They heard Americans closing in. Two Germans cautiously climbed the steps to meet them, hands held high. A torch probed down from the ground floor upon Pusch and his remaining comrades. An American voice told them to come out. They dumped their weapons and ascended into captivity. Their wounded officer still clutched his Schmeisser, doggedly determined to fight on. The other Germans removed the gun, laid him on a door and carried him out. Pusch felt moved by the care with which an American medic treated his friend from Hamburg, Werner Mittelstrauss, who was badly wounded in the legs. German shells were now falling around them. The paratrooper was slightly wounded by splinters in his lip and eye. Yet he was overwhelmed with gratitude that his war was over: “It was like a reprieve from cancer.” The following two years that he spent as a prisoner, initially working in a fertilizer factory at Norfolk, Virginia, were among the happiest of his life: “I was in heaven. I met no hostility in America.” His story is important, because it highlights the experience of a German soldier no more eager for glory than most of his Allied counterparts. Pusch embraced escape from the war.

T
HE
A
MERICANS
at last inched out of the Hürtgen Forest in the first days of December. They had won their battle, at fearsome cost. The 4th Division suffered terribly—some 4,053 battle casualties, together with a further 2,000 cases of trench foot and combat fatigue. Some of the division’s companies were reduced to fifty men. Robert Sterling Rush writes of the 4th’s 22nd Infantry: “The soldiers of the regiment did not quit, but at the end there was no attack left in them. The soul of the regiment had been ripped out when it lost its experienced junior leaders, NCOs, platoon officers . . . Although the unit remained above 75 per cent strength through a constant influx of replacements, once all its veterans were lost, its effectiveness declined dramatically.” Meanwhile 1st Division, the “Big Red One,” had lost 3,993 casualties, 1,479 of these in the 26th Infantry Regiment, to advance four miles. On 29 November, in an attempt to take the town of Merode, just north-east of the Hürtgen, the regiment lost two companies cut off and almost wiped out.

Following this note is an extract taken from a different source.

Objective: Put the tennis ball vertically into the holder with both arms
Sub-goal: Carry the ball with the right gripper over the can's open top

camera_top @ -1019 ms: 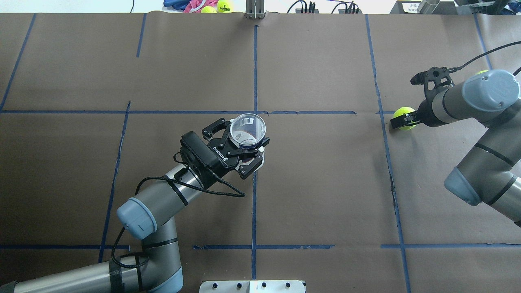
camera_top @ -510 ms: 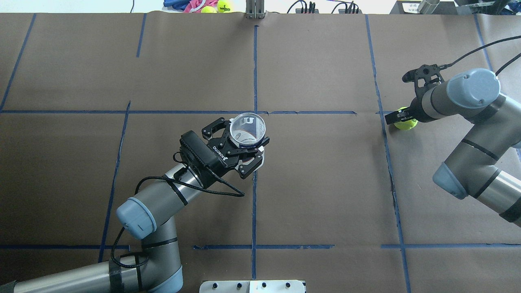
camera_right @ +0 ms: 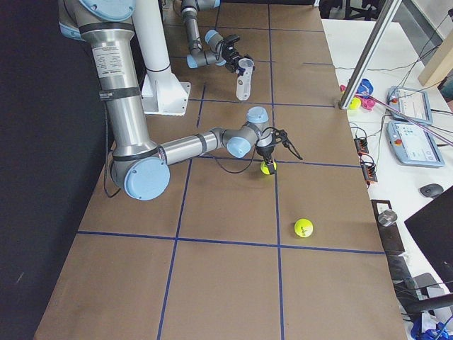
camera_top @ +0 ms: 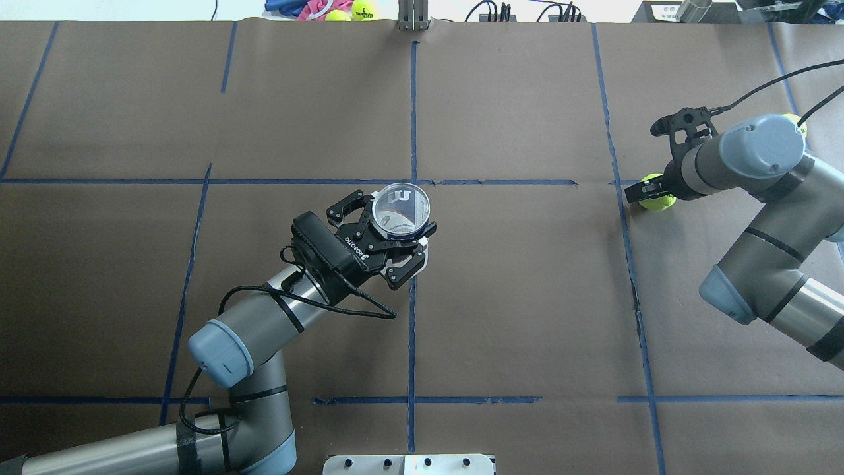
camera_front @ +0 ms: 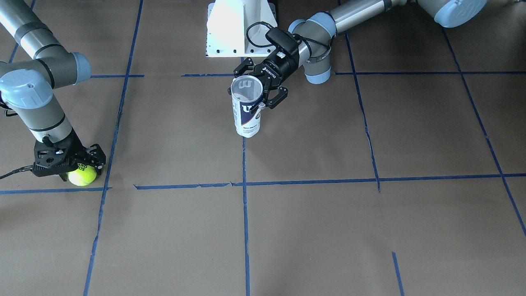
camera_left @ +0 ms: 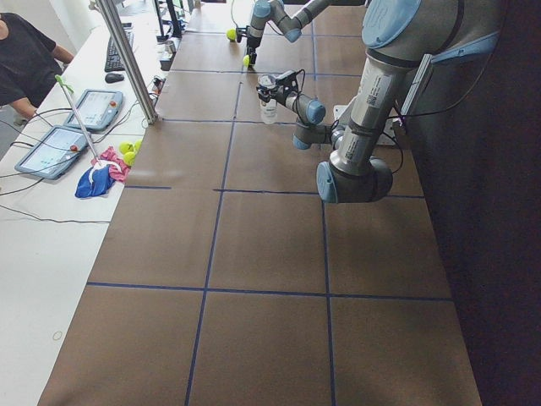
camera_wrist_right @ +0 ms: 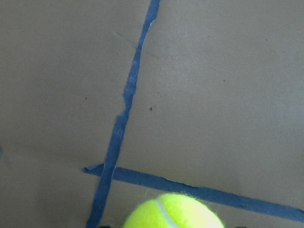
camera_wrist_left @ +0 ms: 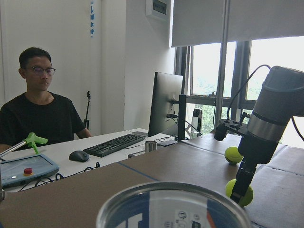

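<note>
The holder [camera_top: 401,212], a clear can with a white and navy label, stands upright near the table's middle, its open mouth up; it also shows in the front view [camera_front: 246,107]. My left gripper [camera_top: 394,227] is shut on its upper part from the side. The tennis ball [camera_top: 659,200] lies on the table at the right; it also shows in the front view [camera_front: 82,175] and at the bottom edge of the right wrist view [camera_wrist_right: 173,211]. My right gripper [camera_top: 649,196] points down over it, open, with a finger on either side.
A second tennis ball [camera_right: 304,227] lies on the table beyond my right arm. More balls [camera_top: 361,9] and a cloth lie past the far edge. The white pedestal base [camera_front: 240,26] stands behind the holder. Blue tape lines cross the brown table.
My right arm swung inward and lowered its gripper over the tennis ball, then nearly stopped. The ball stays on the table. The left arm and holder have not moved.
</note>
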### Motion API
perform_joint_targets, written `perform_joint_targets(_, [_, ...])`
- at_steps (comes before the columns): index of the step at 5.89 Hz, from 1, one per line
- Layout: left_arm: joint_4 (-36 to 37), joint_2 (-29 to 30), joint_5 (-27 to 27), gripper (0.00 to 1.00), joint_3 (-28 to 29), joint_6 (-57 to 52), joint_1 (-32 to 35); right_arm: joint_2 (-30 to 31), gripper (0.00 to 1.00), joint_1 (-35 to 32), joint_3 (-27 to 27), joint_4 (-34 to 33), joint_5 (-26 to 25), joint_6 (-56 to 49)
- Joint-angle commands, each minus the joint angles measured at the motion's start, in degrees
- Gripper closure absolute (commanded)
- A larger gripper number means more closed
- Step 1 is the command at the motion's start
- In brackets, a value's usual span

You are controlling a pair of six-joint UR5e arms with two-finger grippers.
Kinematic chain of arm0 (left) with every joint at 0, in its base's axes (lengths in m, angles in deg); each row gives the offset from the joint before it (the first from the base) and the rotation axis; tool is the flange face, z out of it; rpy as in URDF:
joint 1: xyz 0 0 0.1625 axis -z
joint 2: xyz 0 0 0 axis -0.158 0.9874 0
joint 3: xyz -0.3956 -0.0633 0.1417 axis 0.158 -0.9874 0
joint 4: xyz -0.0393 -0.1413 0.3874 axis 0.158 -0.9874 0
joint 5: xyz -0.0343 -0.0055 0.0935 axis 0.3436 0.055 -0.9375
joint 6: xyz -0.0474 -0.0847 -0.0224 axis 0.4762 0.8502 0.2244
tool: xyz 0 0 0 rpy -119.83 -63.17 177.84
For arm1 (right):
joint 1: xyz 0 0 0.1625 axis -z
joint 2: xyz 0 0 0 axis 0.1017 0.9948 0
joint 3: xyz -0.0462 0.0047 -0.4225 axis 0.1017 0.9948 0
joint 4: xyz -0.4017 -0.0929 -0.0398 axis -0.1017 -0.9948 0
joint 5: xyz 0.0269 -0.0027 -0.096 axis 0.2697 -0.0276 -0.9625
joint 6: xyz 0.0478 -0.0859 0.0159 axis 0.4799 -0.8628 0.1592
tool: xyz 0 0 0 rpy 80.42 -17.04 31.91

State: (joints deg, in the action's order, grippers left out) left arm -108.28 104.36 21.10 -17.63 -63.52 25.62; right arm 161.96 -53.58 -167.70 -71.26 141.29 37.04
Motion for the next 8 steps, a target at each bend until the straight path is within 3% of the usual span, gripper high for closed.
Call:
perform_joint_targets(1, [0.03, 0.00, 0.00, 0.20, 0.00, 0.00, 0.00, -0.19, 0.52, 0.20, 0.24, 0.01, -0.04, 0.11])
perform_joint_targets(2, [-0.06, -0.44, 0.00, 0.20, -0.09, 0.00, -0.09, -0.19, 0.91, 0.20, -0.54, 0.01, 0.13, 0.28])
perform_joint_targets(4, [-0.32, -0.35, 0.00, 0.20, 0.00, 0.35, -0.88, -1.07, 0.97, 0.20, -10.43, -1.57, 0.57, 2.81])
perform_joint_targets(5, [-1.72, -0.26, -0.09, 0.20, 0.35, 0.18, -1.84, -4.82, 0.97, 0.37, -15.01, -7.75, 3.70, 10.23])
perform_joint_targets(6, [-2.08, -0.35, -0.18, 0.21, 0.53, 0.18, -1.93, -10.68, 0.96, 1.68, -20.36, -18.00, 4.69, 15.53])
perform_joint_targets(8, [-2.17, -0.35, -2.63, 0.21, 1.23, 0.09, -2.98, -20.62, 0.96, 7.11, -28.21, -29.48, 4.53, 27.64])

At last, the way seemed open to the Roer plain. Yet at the head of its river stood the Roer dams. These offered the Germans scope to flood the low ground at will. Control of the dams was critical, and this had been understood by Allied intelligence staffs since the beginning of October. The obvious solution was to destroy the dams by bombing before the armies reached them. This task was delegated to the RAF, which had made much of its 1943 success in bursting the Möhne and Eder dams by precision attack. Unfortunately, the Roer dams—like the vital Sorpe in 1943—proved resistant to air attack. Three attempts by Bomber Command failed. The RAF then abandoned the operation. The Roer dams remained potent threats in the hands of the Germans. No Allied ground force could advance into the plain until they were taken.

The dams might be reached through the so-called Monschau Corridor, a narrow strip of open ground just south of the Hürtgen, difficult country for an attacker because of its gorges, streams and pillboxes. Its seizure must inevitably be an infantry task. Back in October and November, the Americans had persuaded themselves that they could not advance up the Monschau Corridor while German forces remained on their flank in the forest. Yet the enemy in the trees were not elite mobile formations but infantry dependent upon their own feet and horse-drawn carts to go anywhere.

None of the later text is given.